A user visits a site whose TLS/SSL certificate is valid (not expired and matches the domain), yet the browser still warns that the connection is not trusted. What is the most likely reason?
The system clock on the user's device is set incorrectly, making the certificate appear invalid.
The certificate's common name or SAN does not match the site's domain.
The browser cannot negotiate any cipher suites supported by the server's certificate.
The certificate was issued by a Certificate Authority that is not in the browser's trusted root store.

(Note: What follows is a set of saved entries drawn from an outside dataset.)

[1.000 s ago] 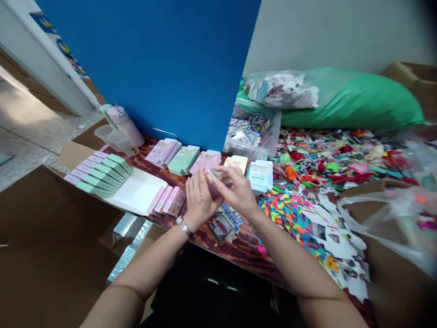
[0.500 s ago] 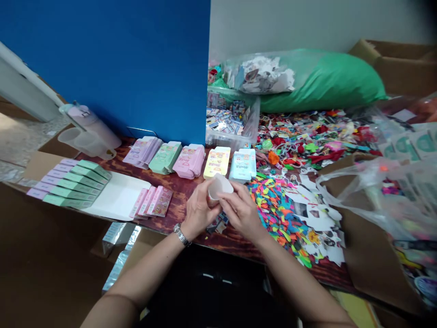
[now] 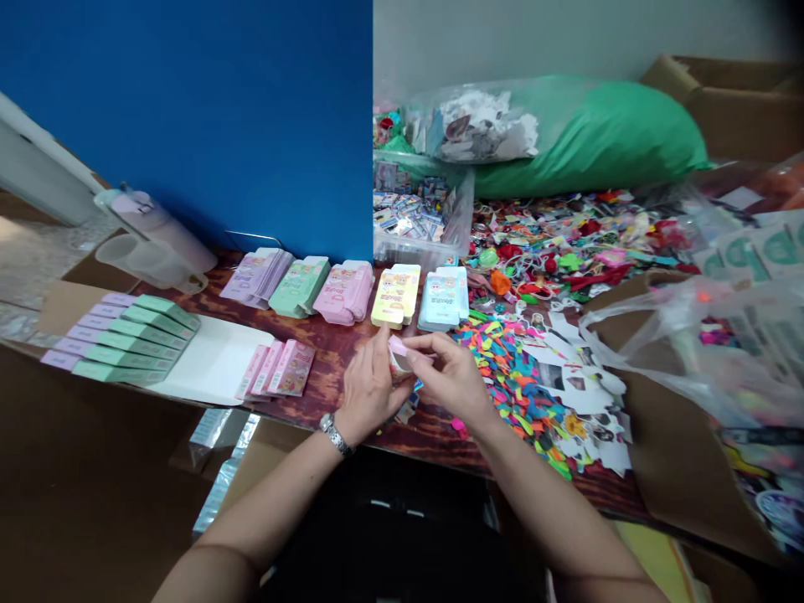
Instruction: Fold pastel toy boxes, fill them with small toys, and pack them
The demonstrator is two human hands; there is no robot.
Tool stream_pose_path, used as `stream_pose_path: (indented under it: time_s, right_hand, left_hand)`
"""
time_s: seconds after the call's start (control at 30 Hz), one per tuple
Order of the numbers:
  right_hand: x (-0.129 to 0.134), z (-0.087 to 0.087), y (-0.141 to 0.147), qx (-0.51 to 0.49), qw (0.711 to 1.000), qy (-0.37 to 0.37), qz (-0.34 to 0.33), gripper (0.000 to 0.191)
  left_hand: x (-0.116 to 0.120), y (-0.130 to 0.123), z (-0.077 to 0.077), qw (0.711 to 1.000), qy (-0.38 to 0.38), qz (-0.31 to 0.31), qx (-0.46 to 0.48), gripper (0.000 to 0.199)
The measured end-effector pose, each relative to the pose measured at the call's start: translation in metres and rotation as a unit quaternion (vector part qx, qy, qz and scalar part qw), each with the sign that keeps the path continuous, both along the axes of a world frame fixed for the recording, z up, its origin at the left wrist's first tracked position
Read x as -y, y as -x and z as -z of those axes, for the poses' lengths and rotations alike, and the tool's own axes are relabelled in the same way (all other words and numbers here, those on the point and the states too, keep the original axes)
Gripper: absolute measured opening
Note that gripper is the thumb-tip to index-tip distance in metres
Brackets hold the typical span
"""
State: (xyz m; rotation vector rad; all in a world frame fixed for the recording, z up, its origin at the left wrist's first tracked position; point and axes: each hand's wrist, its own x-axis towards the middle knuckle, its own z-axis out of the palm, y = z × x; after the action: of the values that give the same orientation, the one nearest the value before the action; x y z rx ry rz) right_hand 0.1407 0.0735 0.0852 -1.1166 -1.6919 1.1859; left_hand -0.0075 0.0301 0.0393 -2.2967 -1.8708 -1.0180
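Between my two hands is a small pink carton (image 3: 398,350), mostly hidden by the fingers, with a flap at its top folded partly over. My left hand (image 3: 369,383) wraps the carton from the left, and a metal watch shows on that wrist. The thumb and fingers of my right hand (image 3: 449,375) pinch the carton's flap. Just beyond the hands lie a stack of flat yellow cartons (image 3: 395,297) and one of light blue cartons (image 3: 443,300). Several small printed pieces (image 3: 407,412) lie on the table under the hands.
Pink (image 3: 344,291), green (image 3: 299,286) and purple flat cartons (image 3: 255,278) stand left of the yellow. Filled boxes sit on a white tray (image 3: 210,360). Colourful small pieces (image 3: 502,377) and paper cutouts (image 3: 581,381) cover the right side, beside a cardboard box (image 3: 675,452).
The carton's open white end has turned, and its pink flap is now folded over under my right fingers. The whole view has shifted slightly.
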Motion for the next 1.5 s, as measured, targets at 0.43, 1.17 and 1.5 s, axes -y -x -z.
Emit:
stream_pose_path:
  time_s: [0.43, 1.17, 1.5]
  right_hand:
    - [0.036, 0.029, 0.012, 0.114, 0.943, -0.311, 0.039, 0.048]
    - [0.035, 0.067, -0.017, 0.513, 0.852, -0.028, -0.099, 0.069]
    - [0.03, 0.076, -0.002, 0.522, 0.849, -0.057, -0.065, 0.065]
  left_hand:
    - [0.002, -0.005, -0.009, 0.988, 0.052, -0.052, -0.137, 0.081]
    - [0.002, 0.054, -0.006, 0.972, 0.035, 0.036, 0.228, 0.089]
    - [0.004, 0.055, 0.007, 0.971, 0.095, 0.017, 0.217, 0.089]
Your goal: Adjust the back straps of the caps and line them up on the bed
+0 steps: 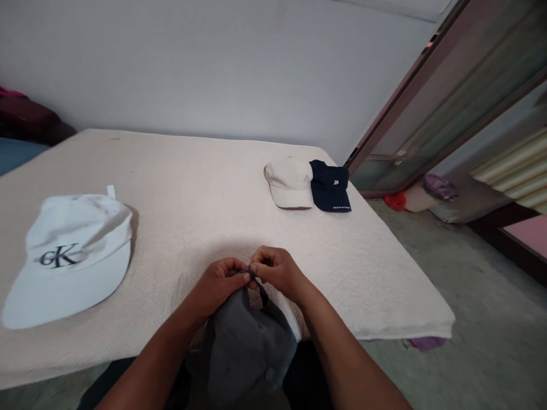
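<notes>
A pale cloth-covered surface bears a white cap, at about ten o'clock from the grey cap at the near edge, plus a beige cap past twelve and a navy cap beside it at one. Fingertips nearly closed, the left hand and right hand pinch the grey cap at its narrow strap.

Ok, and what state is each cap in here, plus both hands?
Gray cap: held at its strap; fastened or not, unclear
Left hand: closed, pinching the strap area
Right hand: closed, pinching there too
White cap: lying on the pale cover, logo showing
Beige cap: lying beside navy cap
Navy cap: lying, logo showing
</notes>
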`<state>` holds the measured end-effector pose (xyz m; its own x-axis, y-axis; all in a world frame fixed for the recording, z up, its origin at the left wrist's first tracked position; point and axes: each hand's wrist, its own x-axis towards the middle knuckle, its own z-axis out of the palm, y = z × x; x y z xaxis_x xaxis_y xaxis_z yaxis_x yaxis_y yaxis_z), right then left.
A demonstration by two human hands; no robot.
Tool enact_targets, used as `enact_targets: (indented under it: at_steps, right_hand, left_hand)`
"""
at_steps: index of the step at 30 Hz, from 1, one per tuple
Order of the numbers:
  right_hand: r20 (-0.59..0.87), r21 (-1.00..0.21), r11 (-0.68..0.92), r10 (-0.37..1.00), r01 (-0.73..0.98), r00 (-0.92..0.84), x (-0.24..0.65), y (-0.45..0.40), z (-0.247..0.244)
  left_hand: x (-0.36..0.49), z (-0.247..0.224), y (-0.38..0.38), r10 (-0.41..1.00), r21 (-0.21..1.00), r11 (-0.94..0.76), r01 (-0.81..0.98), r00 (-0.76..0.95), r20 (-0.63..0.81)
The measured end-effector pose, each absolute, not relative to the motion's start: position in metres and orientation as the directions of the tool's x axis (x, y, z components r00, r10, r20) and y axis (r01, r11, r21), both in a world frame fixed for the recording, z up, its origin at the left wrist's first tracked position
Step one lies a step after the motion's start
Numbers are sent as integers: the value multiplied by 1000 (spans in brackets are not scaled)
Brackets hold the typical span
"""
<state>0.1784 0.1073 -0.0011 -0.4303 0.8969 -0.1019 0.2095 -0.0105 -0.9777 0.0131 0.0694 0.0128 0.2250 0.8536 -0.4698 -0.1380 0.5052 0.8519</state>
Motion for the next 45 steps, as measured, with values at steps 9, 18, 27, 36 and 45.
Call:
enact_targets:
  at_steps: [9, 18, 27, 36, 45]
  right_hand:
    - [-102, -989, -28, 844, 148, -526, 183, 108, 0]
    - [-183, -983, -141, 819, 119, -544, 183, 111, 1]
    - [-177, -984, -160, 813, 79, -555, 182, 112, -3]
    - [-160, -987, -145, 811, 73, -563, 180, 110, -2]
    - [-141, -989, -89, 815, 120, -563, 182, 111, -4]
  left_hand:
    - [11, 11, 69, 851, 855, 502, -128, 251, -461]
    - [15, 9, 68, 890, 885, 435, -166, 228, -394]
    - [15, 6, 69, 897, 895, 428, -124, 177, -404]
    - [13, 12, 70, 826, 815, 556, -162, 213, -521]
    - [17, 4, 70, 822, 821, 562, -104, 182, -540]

A certificate can be perfectly valid (correct host name and within its validity dates) and still trigger a trust warning if the browser cannot build a chain of trust to a root certificate that it recognizes. This occurs when the issuing Certificate Authority (CA) is not in the browser's trusted root store-for example, an internal or regional CA that the browser does not know about. Importing the CA's root certificate (or using a certificate from a globally trusted CA) resolves the warning.
Why others are wrong:
Expired or mismatched certificates cause different errors (e.g., date or name mismatch) rather than an unknown-issuer warning.
An outdated browser typically produces protocol-support errors such as "ERR_SSL_VERSION_OR_CIPHER_MISMATCH," not an unknown-issuer message.
Unsupported algorithms or cipher suites result in handshake failures, not an untrusted-issuer warning.